Leprosy Mailing List – January 4, 2025
Ref.: (LML) Vit D and self-healing in HD
From: Joel Almeida, Mumbai, India
Dear Pieter and colleagues,
Thanks to Ben Naafs for the interesting additional reference about vit D. (Ref.: (LML) Vit D and self-healing in HD, 19 Dec 2004)
Self-healing without sequelae or stigma is one of the most remarkable and frequent outcomes of infection with the HD (leprosy) bacillus. It also undermines irrational fear of HD.
What happens when an infectious HD patient is introduced into a residential facility for senior citizens in an affluent country where signs of HD have not been reported for years except among those who have spent some time in endemic countries?

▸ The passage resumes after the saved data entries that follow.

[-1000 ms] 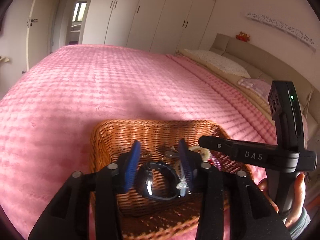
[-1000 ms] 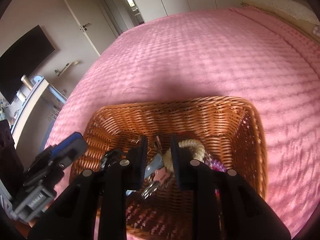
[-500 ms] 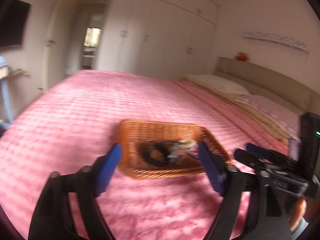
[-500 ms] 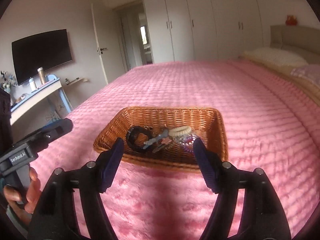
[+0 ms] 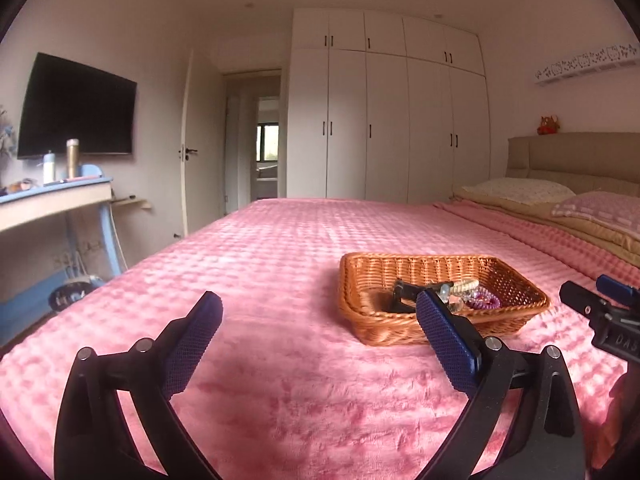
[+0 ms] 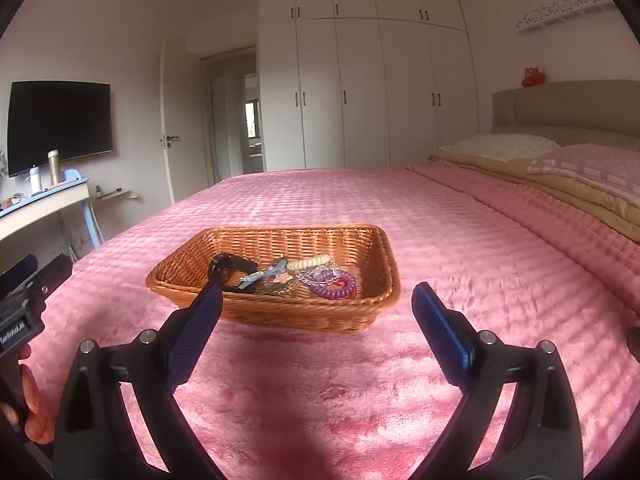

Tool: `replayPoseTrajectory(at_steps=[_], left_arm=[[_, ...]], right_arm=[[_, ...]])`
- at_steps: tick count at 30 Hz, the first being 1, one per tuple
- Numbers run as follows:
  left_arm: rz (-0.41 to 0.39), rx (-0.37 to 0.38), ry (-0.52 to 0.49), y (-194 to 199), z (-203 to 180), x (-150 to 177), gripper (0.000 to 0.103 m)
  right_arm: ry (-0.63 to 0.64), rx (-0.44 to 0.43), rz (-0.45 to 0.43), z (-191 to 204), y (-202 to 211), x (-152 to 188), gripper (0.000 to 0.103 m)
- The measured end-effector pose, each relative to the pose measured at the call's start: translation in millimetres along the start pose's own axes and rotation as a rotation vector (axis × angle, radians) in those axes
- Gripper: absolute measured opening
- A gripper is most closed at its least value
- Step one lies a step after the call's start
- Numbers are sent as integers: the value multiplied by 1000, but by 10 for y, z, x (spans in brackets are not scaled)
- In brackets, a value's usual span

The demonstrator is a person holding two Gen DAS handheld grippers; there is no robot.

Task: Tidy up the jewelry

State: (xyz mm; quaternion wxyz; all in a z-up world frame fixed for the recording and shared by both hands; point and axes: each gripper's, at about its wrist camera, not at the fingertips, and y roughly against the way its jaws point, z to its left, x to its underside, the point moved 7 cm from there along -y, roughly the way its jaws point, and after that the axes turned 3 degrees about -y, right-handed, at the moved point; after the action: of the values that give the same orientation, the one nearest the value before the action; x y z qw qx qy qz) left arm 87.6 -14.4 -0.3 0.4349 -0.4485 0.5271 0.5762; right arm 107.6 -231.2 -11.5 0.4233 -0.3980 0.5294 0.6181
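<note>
Both grippers are opening with nothing between their jaws. The basket (image 6: 280,312) of jewelry (image 6: 280,276) sits ahead of the right gripper (image 6: 316,320), and ahead-right of the left gripper (image 5: 320,332).

In front of me is the bed (image 6: 360,380), covered by a pink quilted blanket (image 5: 280,248). A wicker basket (image 6: 372,256) sits straight on the blanket, near my edge. At the head end, to my right, the blanket gives way to beige bedding (image 6: 500,168) with two pillows on it: a pale speckled one (image 6: 500,146) and a pink one (image 6: 592,164) beside it.
</note>
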Motion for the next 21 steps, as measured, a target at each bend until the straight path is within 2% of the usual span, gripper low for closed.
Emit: replayPoseTrajectory(at_steps=[7,21], left_arm=[[23,19,-23,-53,-53,85,95],[56,27,-39,-128,-95,169,95]], right_arm=[[27,43,7,16,-23,35,91],[24,58,30,-6,-74,78,91]])
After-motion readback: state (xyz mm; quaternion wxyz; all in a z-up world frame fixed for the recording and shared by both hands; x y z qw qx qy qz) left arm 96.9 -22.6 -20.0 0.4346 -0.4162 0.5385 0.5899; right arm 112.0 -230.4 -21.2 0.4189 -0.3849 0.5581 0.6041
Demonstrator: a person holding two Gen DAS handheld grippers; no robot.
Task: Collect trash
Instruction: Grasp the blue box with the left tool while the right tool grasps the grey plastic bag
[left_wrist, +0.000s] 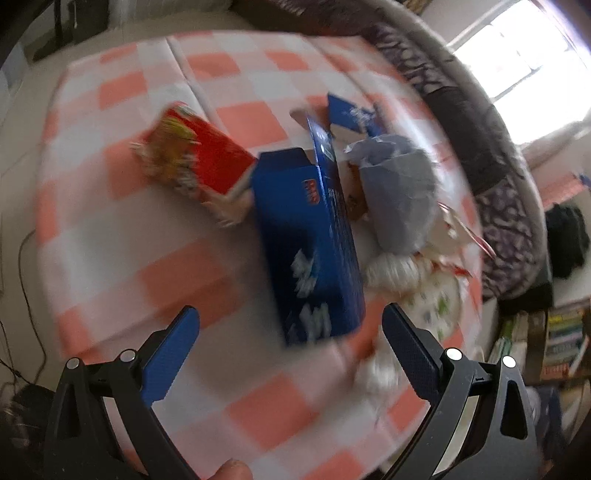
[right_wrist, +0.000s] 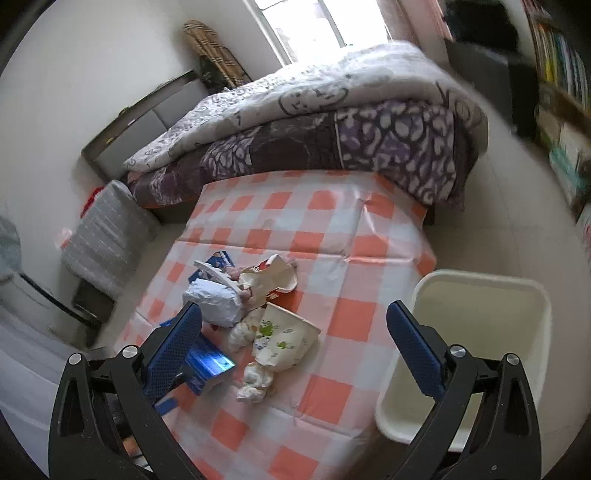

Lymphocyte transformation tests using HD bacillary sonicate done about a year after the said introduction show LTT positivity among 83% of 30 staff with an average age of 44 yrs, and 76% of 33 seniors with an average age of 83 yrs.(1) In short, transmission of HD bacilli may well have occurred to the vast majority of contacts, within a year of exposure. Yet, the occurrence of physical signs of the apparent infection is vanishingly rare in such countries.
Why?
Self-healing without sequelae, apparently.
Accordingly, it seems likely that as many as billions of people in endemic countries may have been infected with the HD bacillus at some point in their lives, but have self-healed without sequelae or stigma. A small minority of them might well have dormant bacilli that could produce signs of disease in later life, but that is extremely rare.
How does self-healing occur, and without sequelae too? Those who do not have a genetic predisposition to LL (lepromatous) HD, and do not lack vit D, simply kill bacilli via the vit D-induced cathelicidin anti-microbial peptide axis. (2-10) This natural defence is remarkable because it can achieve rapid healing without inflammation or sequelae. It is as if the body's defences have an inbuilt accelerator and brake. The self-regulated interaction of molecules at cellular level allows an infected person to strike a balance between killing bacilli and destroying host proteins, lipids and nucleic acids. When vit D is lacking, the person has trouble maintaining this healthy balance even if their genome does not predispose them to LL HD. They tend to develop signs of disease, and if then neglected they can suffer nerve damage and deformity.
What practical implications follow from all this?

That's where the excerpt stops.